La réforme de la facturation électronique entre dans sa première phase le 1er septembre 2026. Le point décisif pour les entreprises n’est pas une bascule identique pour tout le monde : toutes celles concernées doivent pouvoir recevoir des factures électroniques, mais l’obligation d’en émettre démarre d’abord pour les grandes entreprises et les entreprises de taille intermédiaire (ETI). Les PME et les micro-entreprises disposent d’une année supplémentaire pour l’émission.
Cette différence de calendrier compte dans l’organisation quotidienne. Une entreprise peut devoir ouvrir et traiter des factures par le nouveau circuit avant d’être tenue d’émettre elle-même les factures et opérations couvertes par la réforme dans ce format. La réforme ne transforme pas non plus tout PDF envoyé par e-mail en facture électronique au sens réglementaire.
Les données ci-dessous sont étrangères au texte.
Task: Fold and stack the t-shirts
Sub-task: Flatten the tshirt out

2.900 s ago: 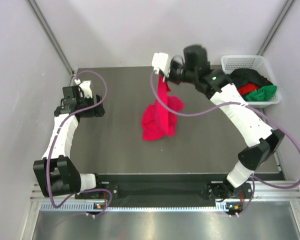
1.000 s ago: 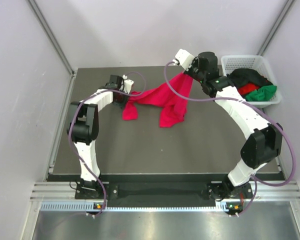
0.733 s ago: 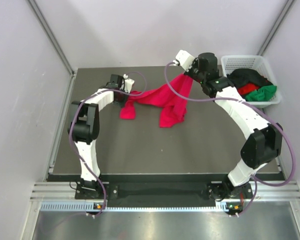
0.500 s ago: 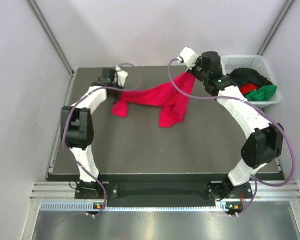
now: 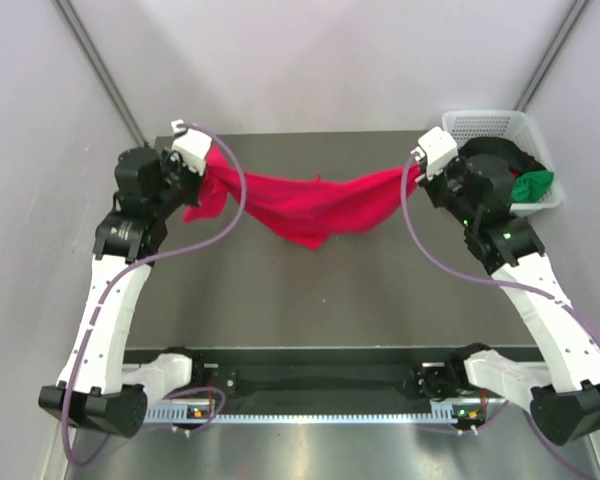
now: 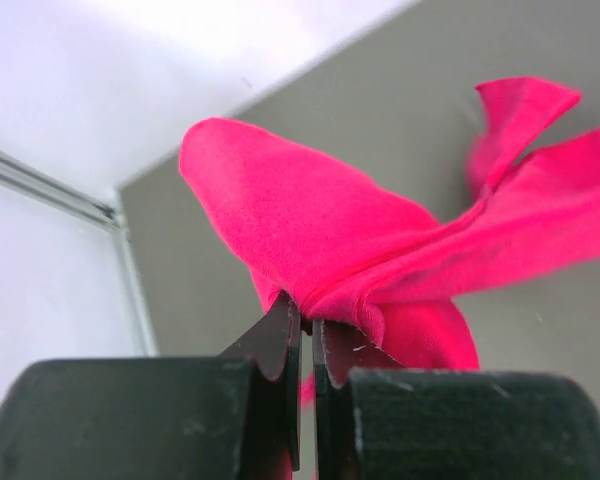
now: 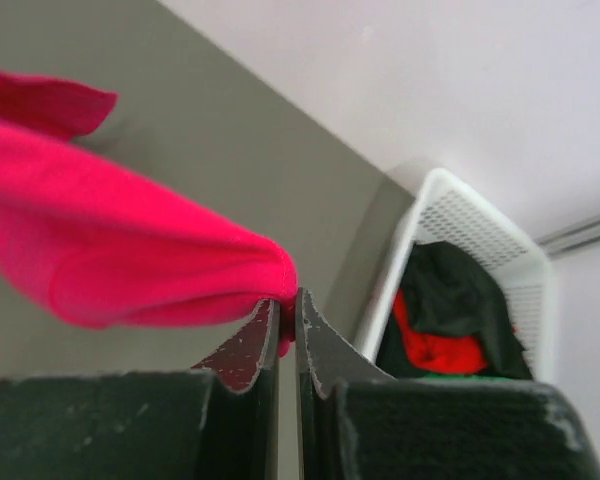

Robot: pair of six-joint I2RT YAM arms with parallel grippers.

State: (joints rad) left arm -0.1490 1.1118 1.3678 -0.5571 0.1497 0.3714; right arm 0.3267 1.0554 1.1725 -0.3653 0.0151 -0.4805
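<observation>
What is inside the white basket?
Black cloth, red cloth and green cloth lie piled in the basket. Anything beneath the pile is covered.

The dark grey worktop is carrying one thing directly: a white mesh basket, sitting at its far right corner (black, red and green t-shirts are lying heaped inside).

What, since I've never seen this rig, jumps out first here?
A pink shirt hangs stretched over the table, sagging in the middle: the left claw pinches one end, the right claw the other. At the far right corner a white basket holds other shirts.
</observation>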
Le premier changement concerne la réception des factures
À compter du 1er septembre 2026, les entreprises concernées doivent être en capacité de recevoir des factures électroniques, quelle que soit leur taille. C’est l’échéance commune de la première étape. Elle suppose de définir qui, dans l’entreprise, reçoit les documents, les contrôle, les rapproche d’une commande ou d’une livraison, puis les transmet à la comptabilité lorsque cela est nécessaire.
Le champ général vise les opérations réalisées entre entreprises établies en France et assujetties à la TVA. Certaines opérations exonérées de TVA restent en dehors du dispositif. Le statut concret de l’entreprise et la nature de l’opération restent donc les deux repères à vérifier avant de tirer une conclusion sur un cas particulier.
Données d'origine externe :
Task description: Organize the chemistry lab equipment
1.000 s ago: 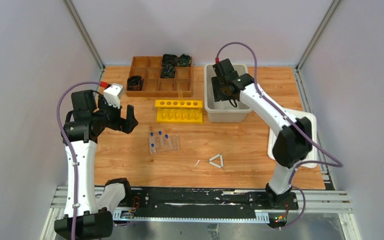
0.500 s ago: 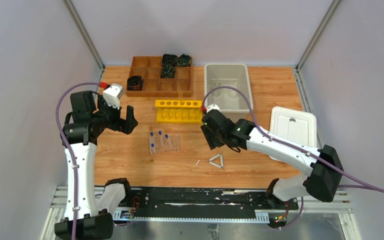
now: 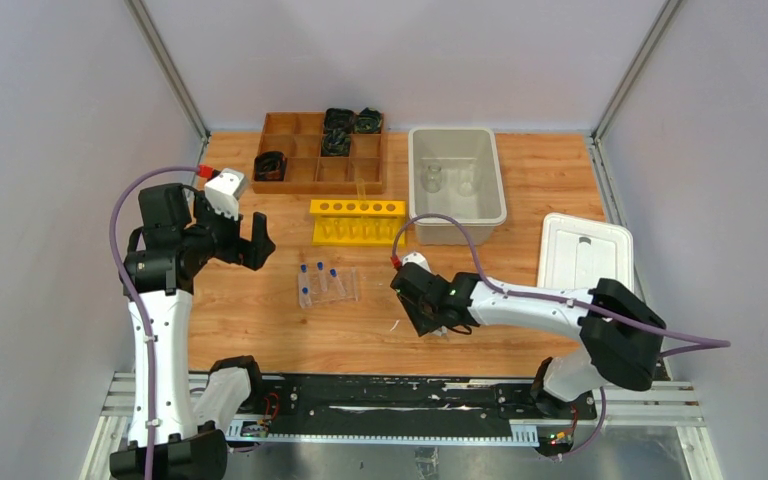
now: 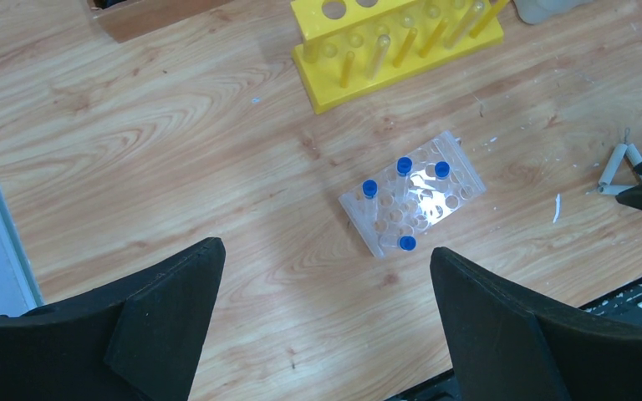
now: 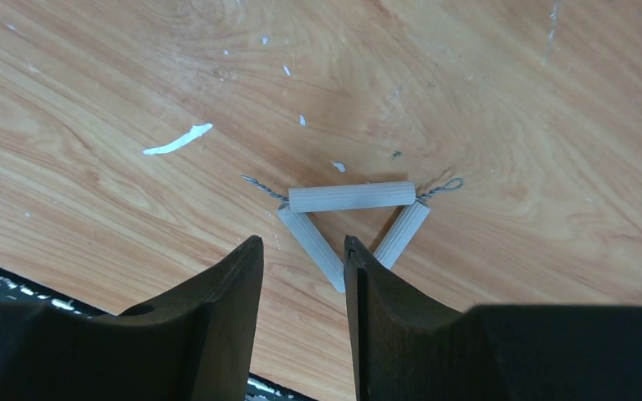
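Note:
The white triangle point(image 5: 351, 197) lies flat on the wooden table. My right gripper point(image 5: 301, 246) hangs low right over it point(image 3: 426, 312), jaws open by a narrow gap, with one side of the triangle running toward the gap; nothing is held. Small blue-capped tubes stand in a clear rack point(image 3: 326, 284), also in the left wrist view point(image 4: 410, 200). My left gripper point(image 4: 326, 251) is wide open and empty, raised left of that rack point(image 3: 237, 240). Two clear glass vessels point(image 3: 432, 180) sit in the grey bin point(image 3: 501, 190). Thin tubes stand in the yellow rack point(image 3: 358, 222). No white round dish shows.
The brown divided tray point(image 3: 305, 150) with black coiled items stands at the back left. A white lid point(image 3: 585, 262) lies at the right. Small white flecks point(image 5: 177, 139) lie on the table near the triangle. The table's front edge is just below the right gripper.
My right arm has swung from the grey bin down to the front of the table and now sits over the white triangle. The left arm has not moved.

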Available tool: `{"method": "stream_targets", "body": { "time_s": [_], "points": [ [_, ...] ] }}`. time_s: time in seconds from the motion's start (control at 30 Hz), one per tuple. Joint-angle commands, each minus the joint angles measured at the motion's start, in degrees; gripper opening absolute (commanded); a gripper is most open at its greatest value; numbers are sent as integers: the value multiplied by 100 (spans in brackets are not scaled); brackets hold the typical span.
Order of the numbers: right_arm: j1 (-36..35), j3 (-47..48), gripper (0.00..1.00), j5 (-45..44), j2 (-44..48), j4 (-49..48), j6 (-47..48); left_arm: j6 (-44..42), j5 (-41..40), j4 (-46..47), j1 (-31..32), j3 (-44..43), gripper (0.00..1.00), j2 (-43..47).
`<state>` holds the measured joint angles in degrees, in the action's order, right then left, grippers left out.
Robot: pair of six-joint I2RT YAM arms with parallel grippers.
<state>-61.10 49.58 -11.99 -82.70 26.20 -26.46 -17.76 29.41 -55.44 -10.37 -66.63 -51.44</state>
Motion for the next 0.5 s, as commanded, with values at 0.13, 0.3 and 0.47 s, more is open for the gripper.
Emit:
{"method": "stream_targets", "body": {
  "time_s": [0.13, 0.3, 0.47],
  "points": [
    [-86, -602, 39, 137, -246, -533, -296, -56, 16, 16, 2, -164, 100, 50],
    [-116, -937, 34, 237, -269, -767, -391, -18, 15, 16, 1, -136, 100, 20],
    [-165, -1044, 16, 365, -209, -763, -450, 2, -18, 16, 0, -131, 100, 34]
  ]
}}
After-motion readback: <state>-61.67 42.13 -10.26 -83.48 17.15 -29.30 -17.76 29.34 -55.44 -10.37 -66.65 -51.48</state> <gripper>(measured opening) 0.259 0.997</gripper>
L’émission ne démarre pas au même rythme pour toutes les structures
Le 1er septembre 2026, les grandes entreprises et les ETI doivent également émettre leurs factures électroniques et transmettre les données prévues par la réforme. Pour les PME et les micro-entreprises, l’obligation d’émission commence le 1er septembre 2027. Le calendrier est le même pour les nouvelles mentions qui doivent figurer sur les factures émises dans le cadre de cette phase.
La conséquence pratique est simple : une petite structure ne doit pas confondre son obligation de pouvoir recevoir des factures dès 2026 avec une obligation générale d’émission dès cette même date. À l’inverse, reporter toute préparation à 2027 reviendrait à ignorer la première échéance, celle de la réception.
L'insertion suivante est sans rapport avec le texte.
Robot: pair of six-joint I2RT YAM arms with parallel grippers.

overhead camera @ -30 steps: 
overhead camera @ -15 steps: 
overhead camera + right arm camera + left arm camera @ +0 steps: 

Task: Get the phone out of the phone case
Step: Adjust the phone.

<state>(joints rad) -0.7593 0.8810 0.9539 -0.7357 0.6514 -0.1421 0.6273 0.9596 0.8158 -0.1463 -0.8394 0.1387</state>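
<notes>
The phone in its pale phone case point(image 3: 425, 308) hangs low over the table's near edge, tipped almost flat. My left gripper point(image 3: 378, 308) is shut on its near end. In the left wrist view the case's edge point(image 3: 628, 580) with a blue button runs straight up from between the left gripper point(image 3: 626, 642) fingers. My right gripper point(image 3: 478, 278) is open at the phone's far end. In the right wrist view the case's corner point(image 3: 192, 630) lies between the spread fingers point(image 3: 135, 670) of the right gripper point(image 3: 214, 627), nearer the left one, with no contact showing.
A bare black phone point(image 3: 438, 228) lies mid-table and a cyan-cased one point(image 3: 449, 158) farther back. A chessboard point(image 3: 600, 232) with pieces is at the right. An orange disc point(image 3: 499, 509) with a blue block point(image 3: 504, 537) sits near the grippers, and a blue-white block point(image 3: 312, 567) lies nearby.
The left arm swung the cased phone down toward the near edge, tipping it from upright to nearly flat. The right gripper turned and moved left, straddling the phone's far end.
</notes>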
Un circuit numérique encadré, au-delà du PDF envoyé par e-mail
Le dispositif prévoit la transmission des factures via une plateforme agréée par l’État, directement ou avec une solution compatible. L’enjeu ne se limite donc pas à numériser un document : le circuit doit permettre la transmission et le traitement des informations dans le cadre prévu par l’administration.
C’est aussi la raison pour laquelle un PDF ordinaire, une facture papier scannée ou un document transmis par e-mail ne suffit pas, à lui seul, à répondre à la définition de la facture électronique retenue par la réforme. Avant la date d’entrée en vigueur, l’enjeu est surtout de clarifier les flux de factures, les interlocuteurs internes et l’articulation avec l’outil comptable existant, sans présumer qu’une solution unique conviendra à toutes les activités.
Une réforme de processus avant d’être une réforme de format
La date du 1er septembre ne crée pas la même charge pour chaque entreprise, mais elle oblige chacune à distinguer clairement réception, émission et transmission des données. Pour les grandes structures et les ETI, ces trois sujets se rencontrent dès 2026. Pour les PME et les micro-entreprises, la réception devient immédiatement un sujet opérationnel tandis que l’émission reste programmée pour 2027.
La réforme doit ainsi être lue comme un changement de circuit de facturation entre entreprises, avec un calendrier progressif, plutôt que comme le simple remplacement d’un fichier par un autre.